Find the line with "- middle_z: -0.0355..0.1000" in the entries below. Repeat it, every following line, and the line with "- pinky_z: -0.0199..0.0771", exactly and with nothing added.

◆ ◆ ◆ ◆ ◆ ◆ ◆

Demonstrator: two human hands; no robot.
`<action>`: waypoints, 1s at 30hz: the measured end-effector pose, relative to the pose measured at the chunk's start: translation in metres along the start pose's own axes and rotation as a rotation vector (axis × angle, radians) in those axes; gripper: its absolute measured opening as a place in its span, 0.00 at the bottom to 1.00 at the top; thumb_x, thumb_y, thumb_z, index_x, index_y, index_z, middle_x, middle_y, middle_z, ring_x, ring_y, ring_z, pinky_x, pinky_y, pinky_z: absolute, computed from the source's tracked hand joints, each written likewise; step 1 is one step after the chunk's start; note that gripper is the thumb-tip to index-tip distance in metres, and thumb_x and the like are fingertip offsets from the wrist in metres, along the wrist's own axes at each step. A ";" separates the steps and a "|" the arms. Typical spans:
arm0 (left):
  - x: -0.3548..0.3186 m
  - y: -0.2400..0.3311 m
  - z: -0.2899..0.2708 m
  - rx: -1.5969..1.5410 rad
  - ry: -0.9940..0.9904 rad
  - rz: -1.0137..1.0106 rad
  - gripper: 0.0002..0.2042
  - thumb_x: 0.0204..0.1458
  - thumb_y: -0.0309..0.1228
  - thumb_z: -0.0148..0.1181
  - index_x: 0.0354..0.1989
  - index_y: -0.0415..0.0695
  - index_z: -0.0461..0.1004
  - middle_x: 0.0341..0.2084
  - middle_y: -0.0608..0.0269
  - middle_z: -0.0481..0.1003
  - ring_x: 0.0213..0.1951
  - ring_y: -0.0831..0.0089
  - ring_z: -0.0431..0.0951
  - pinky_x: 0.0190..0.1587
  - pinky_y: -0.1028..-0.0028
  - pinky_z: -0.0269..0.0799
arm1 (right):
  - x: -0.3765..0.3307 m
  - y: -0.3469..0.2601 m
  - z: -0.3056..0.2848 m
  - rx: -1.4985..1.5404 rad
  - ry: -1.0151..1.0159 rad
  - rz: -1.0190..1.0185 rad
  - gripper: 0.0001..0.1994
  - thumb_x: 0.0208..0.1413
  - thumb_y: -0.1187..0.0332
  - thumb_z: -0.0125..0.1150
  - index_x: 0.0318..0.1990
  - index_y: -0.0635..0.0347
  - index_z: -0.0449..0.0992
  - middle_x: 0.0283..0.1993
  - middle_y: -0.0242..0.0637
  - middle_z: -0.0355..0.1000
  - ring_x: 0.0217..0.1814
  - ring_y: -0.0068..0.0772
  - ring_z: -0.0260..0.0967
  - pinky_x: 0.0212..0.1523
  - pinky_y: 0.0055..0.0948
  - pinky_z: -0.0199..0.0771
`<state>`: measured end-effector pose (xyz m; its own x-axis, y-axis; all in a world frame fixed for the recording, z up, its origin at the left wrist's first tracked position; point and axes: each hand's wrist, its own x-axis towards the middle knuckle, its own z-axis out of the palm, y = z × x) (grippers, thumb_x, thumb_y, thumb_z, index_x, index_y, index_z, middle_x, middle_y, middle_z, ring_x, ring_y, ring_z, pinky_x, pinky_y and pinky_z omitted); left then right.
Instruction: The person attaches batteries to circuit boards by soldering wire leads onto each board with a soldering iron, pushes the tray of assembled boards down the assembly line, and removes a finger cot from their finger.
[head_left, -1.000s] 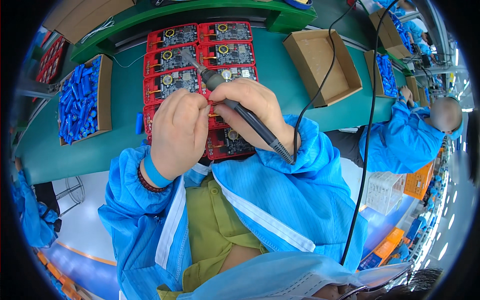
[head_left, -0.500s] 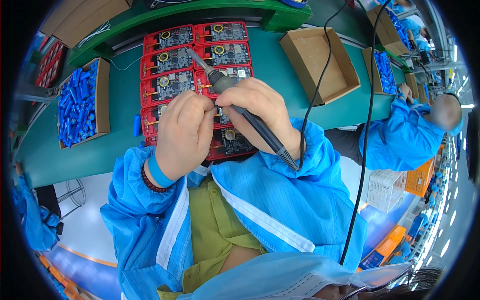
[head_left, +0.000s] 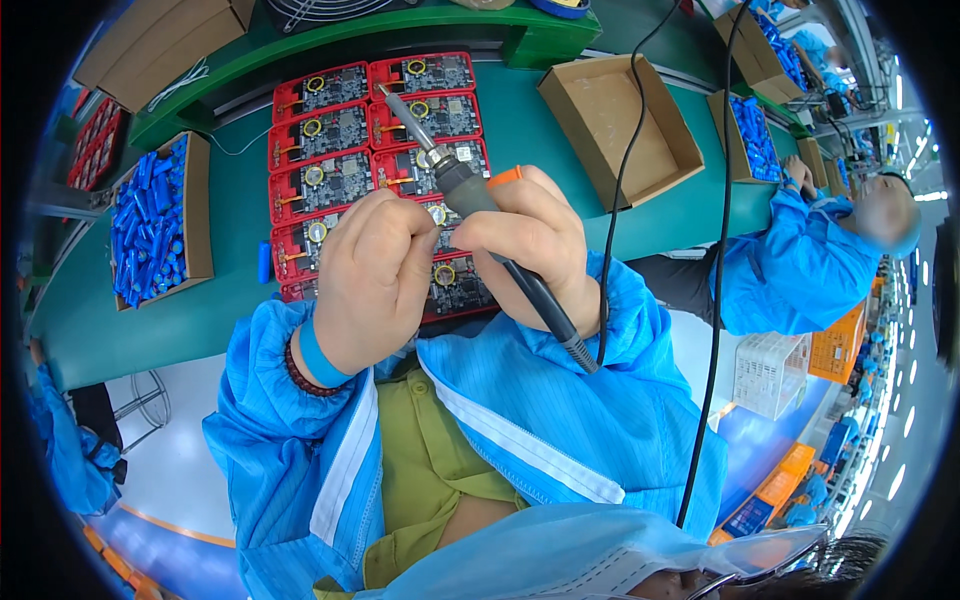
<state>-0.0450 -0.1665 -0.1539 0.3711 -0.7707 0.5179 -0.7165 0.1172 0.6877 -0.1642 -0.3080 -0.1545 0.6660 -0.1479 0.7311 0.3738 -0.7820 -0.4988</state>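
Note:
A soldering iron [head_left: 462, 185] lies across my right hand [head_left: 540, 240], whose fingers are wrapped round its grip. Its metal tip points up and left over the circuit boards [head_left: 435, 118], which sit in red cases [head_left: 274, 180] in two columns. A small orange piece [head_left: 506, 177] shows at the top of my right fingers; I cannot tell what it is. My left hand [head_left: 370, 265] is closed in a pinch over the lower boards, its fingertips close to the right hand's. Whatever they pinch is hidden or too small to name.
Blue cylindrical cells fill a cardboard box [head_left: 200, 215] on the left; a single blue cell [head_left: 264, 262] lies by the cases. An open cardboard box [head_left: 625, 135] stands to the right. Black cables [head_left: 722, 260] hang at the right. A co-worker [head_left: 800, 260] sits beyond the table's right end.
My right hand has turned and drawn slightly apart from the left, bringing the orange piece into view. The scene has shifted slightly left in the picture. Both hands stay closed.

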 end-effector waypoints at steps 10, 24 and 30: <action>-0.028 -0.044 -0.045 -0.219 0.304 -0.431 0.03 0.60 0.24 0.44 0.37 0.39 0.65 0.25 0.68 0.65 0.29 0.84 0.63 0.33 0.82 0.61 | -0.003 0.083 -0.096 -0.592 0.270 0.192 0.13 0.52 0.80 0.58 0.46 0.59 0.70 0.36 0.34 0.69 0.37 0.21 0.67 0.38 0.19 0.67; -0.060 -0.075 -0.070 -0.319 0.385 -0.551 0.04 0.62 0.26 0.42 0.39 0.40 0.65 0.24 0.69 0.64 0.28 0.84 0.63 0.33 0.83 0.61 | -0.064 0.065 -0.067 -0.646 0.004 0.408 0.16 0.50 0.80 0.58 0.47 0.59 0.69 0.40 0.46 0.69 0.36 0.42 0.70 0.37 0.29 0.70; -0.066 -0.079 -0.070 -0.367 0.358 -0.572 0.04 0.60 0.25 0.44 0.38 0.40 0.65 0.24 0.70 0.64 0.28 0.85 0.62 0.32 0.83 0.60 | -0.056 0.052 -0.032 -0.557 0.024 0.372 0.16 0.50 0.79 0.58 0.48 0.57 0.69 0.44 0.46 0.68 0.32 0.39 0.70 0.33 0.28 0.70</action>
<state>0.0284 -0.0806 -0.2066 0.8385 -0.5313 0.1211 -0.1368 0.0098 0.9905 -0.2028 -0.3595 -0.2066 0.6692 -0.4764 0.5703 -0.2715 -0.8712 -0.4091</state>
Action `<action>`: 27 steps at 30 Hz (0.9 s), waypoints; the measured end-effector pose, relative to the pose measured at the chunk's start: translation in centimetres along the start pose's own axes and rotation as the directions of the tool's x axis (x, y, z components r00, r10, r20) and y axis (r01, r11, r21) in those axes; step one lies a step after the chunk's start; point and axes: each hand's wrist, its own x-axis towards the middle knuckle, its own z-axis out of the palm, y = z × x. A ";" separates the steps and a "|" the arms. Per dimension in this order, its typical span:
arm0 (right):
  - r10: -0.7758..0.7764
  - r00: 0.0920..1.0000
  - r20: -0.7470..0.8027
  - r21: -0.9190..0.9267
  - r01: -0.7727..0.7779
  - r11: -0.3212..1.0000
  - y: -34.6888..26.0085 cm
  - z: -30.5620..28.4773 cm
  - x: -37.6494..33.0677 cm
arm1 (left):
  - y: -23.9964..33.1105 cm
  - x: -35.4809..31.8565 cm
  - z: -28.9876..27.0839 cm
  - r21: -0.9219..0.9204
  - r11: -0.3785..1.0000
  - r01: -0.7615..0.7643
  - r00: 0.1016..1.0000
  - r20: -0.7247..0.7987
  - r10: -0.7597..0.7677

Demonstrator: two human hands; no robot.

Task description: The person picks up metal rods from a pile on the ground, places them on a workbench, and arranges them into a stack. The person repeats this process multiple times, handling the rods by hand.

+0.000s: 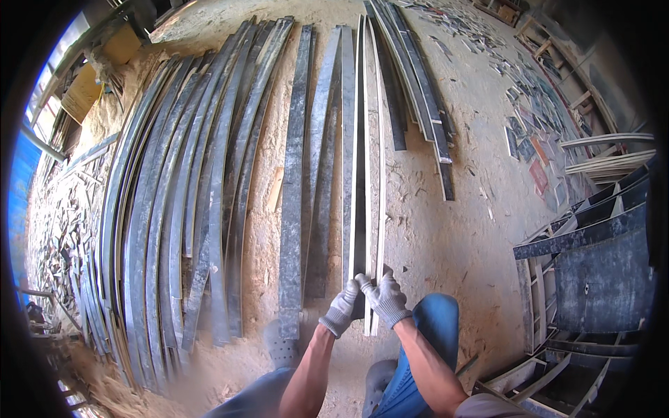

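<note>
Head view, and both gloved hands are right at the near end of the action! Left hand (341,308) and right hand (386,295) come together, thumbs side by side, on the pale-edged strips (377,174). Each grip is closed, fingers curled around the strips; with gloves covering that part, exactly how many pieces sit in either one is hard to tell.

And what length on these strips! They run down the middle of the floor (481,230), far ends up toward its far edge, near ends poking out just past the gloves, between the forearms. Close on their left lies a broad dark strip (293,174), with a small wood scrap (276,189) beside it.

Over toward the floor's left edge, it's a packed row of dark strips (202,167), some overlapping, and beyond them a heap of offcuts (59,202). Up at the far edge, right of the hands, there's a slanting stack of strips (425,97). Scattered flat pieces (523,132) fill the far right corner, while a dark panel (603,285) leans amid framing at the near right. Blue trousers (435,324) and grey clogs (282,345) frame the hands below.
</note>
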 end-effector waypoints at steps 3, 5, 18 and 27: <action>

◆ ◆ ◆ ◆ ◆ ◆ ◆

_Solution_
  - middle_z: -0.0355..0.1000
  - ring_x: 0.0217..0.1814
  - ring_y: -0.0068..0.0772
  - ring_z: -0.0260..0.0967
  - pinky_x: 0.0212..0.1523
  - pinky_y: 0.0055..0.0948
  - pinky_z: -0.0199..0.0771

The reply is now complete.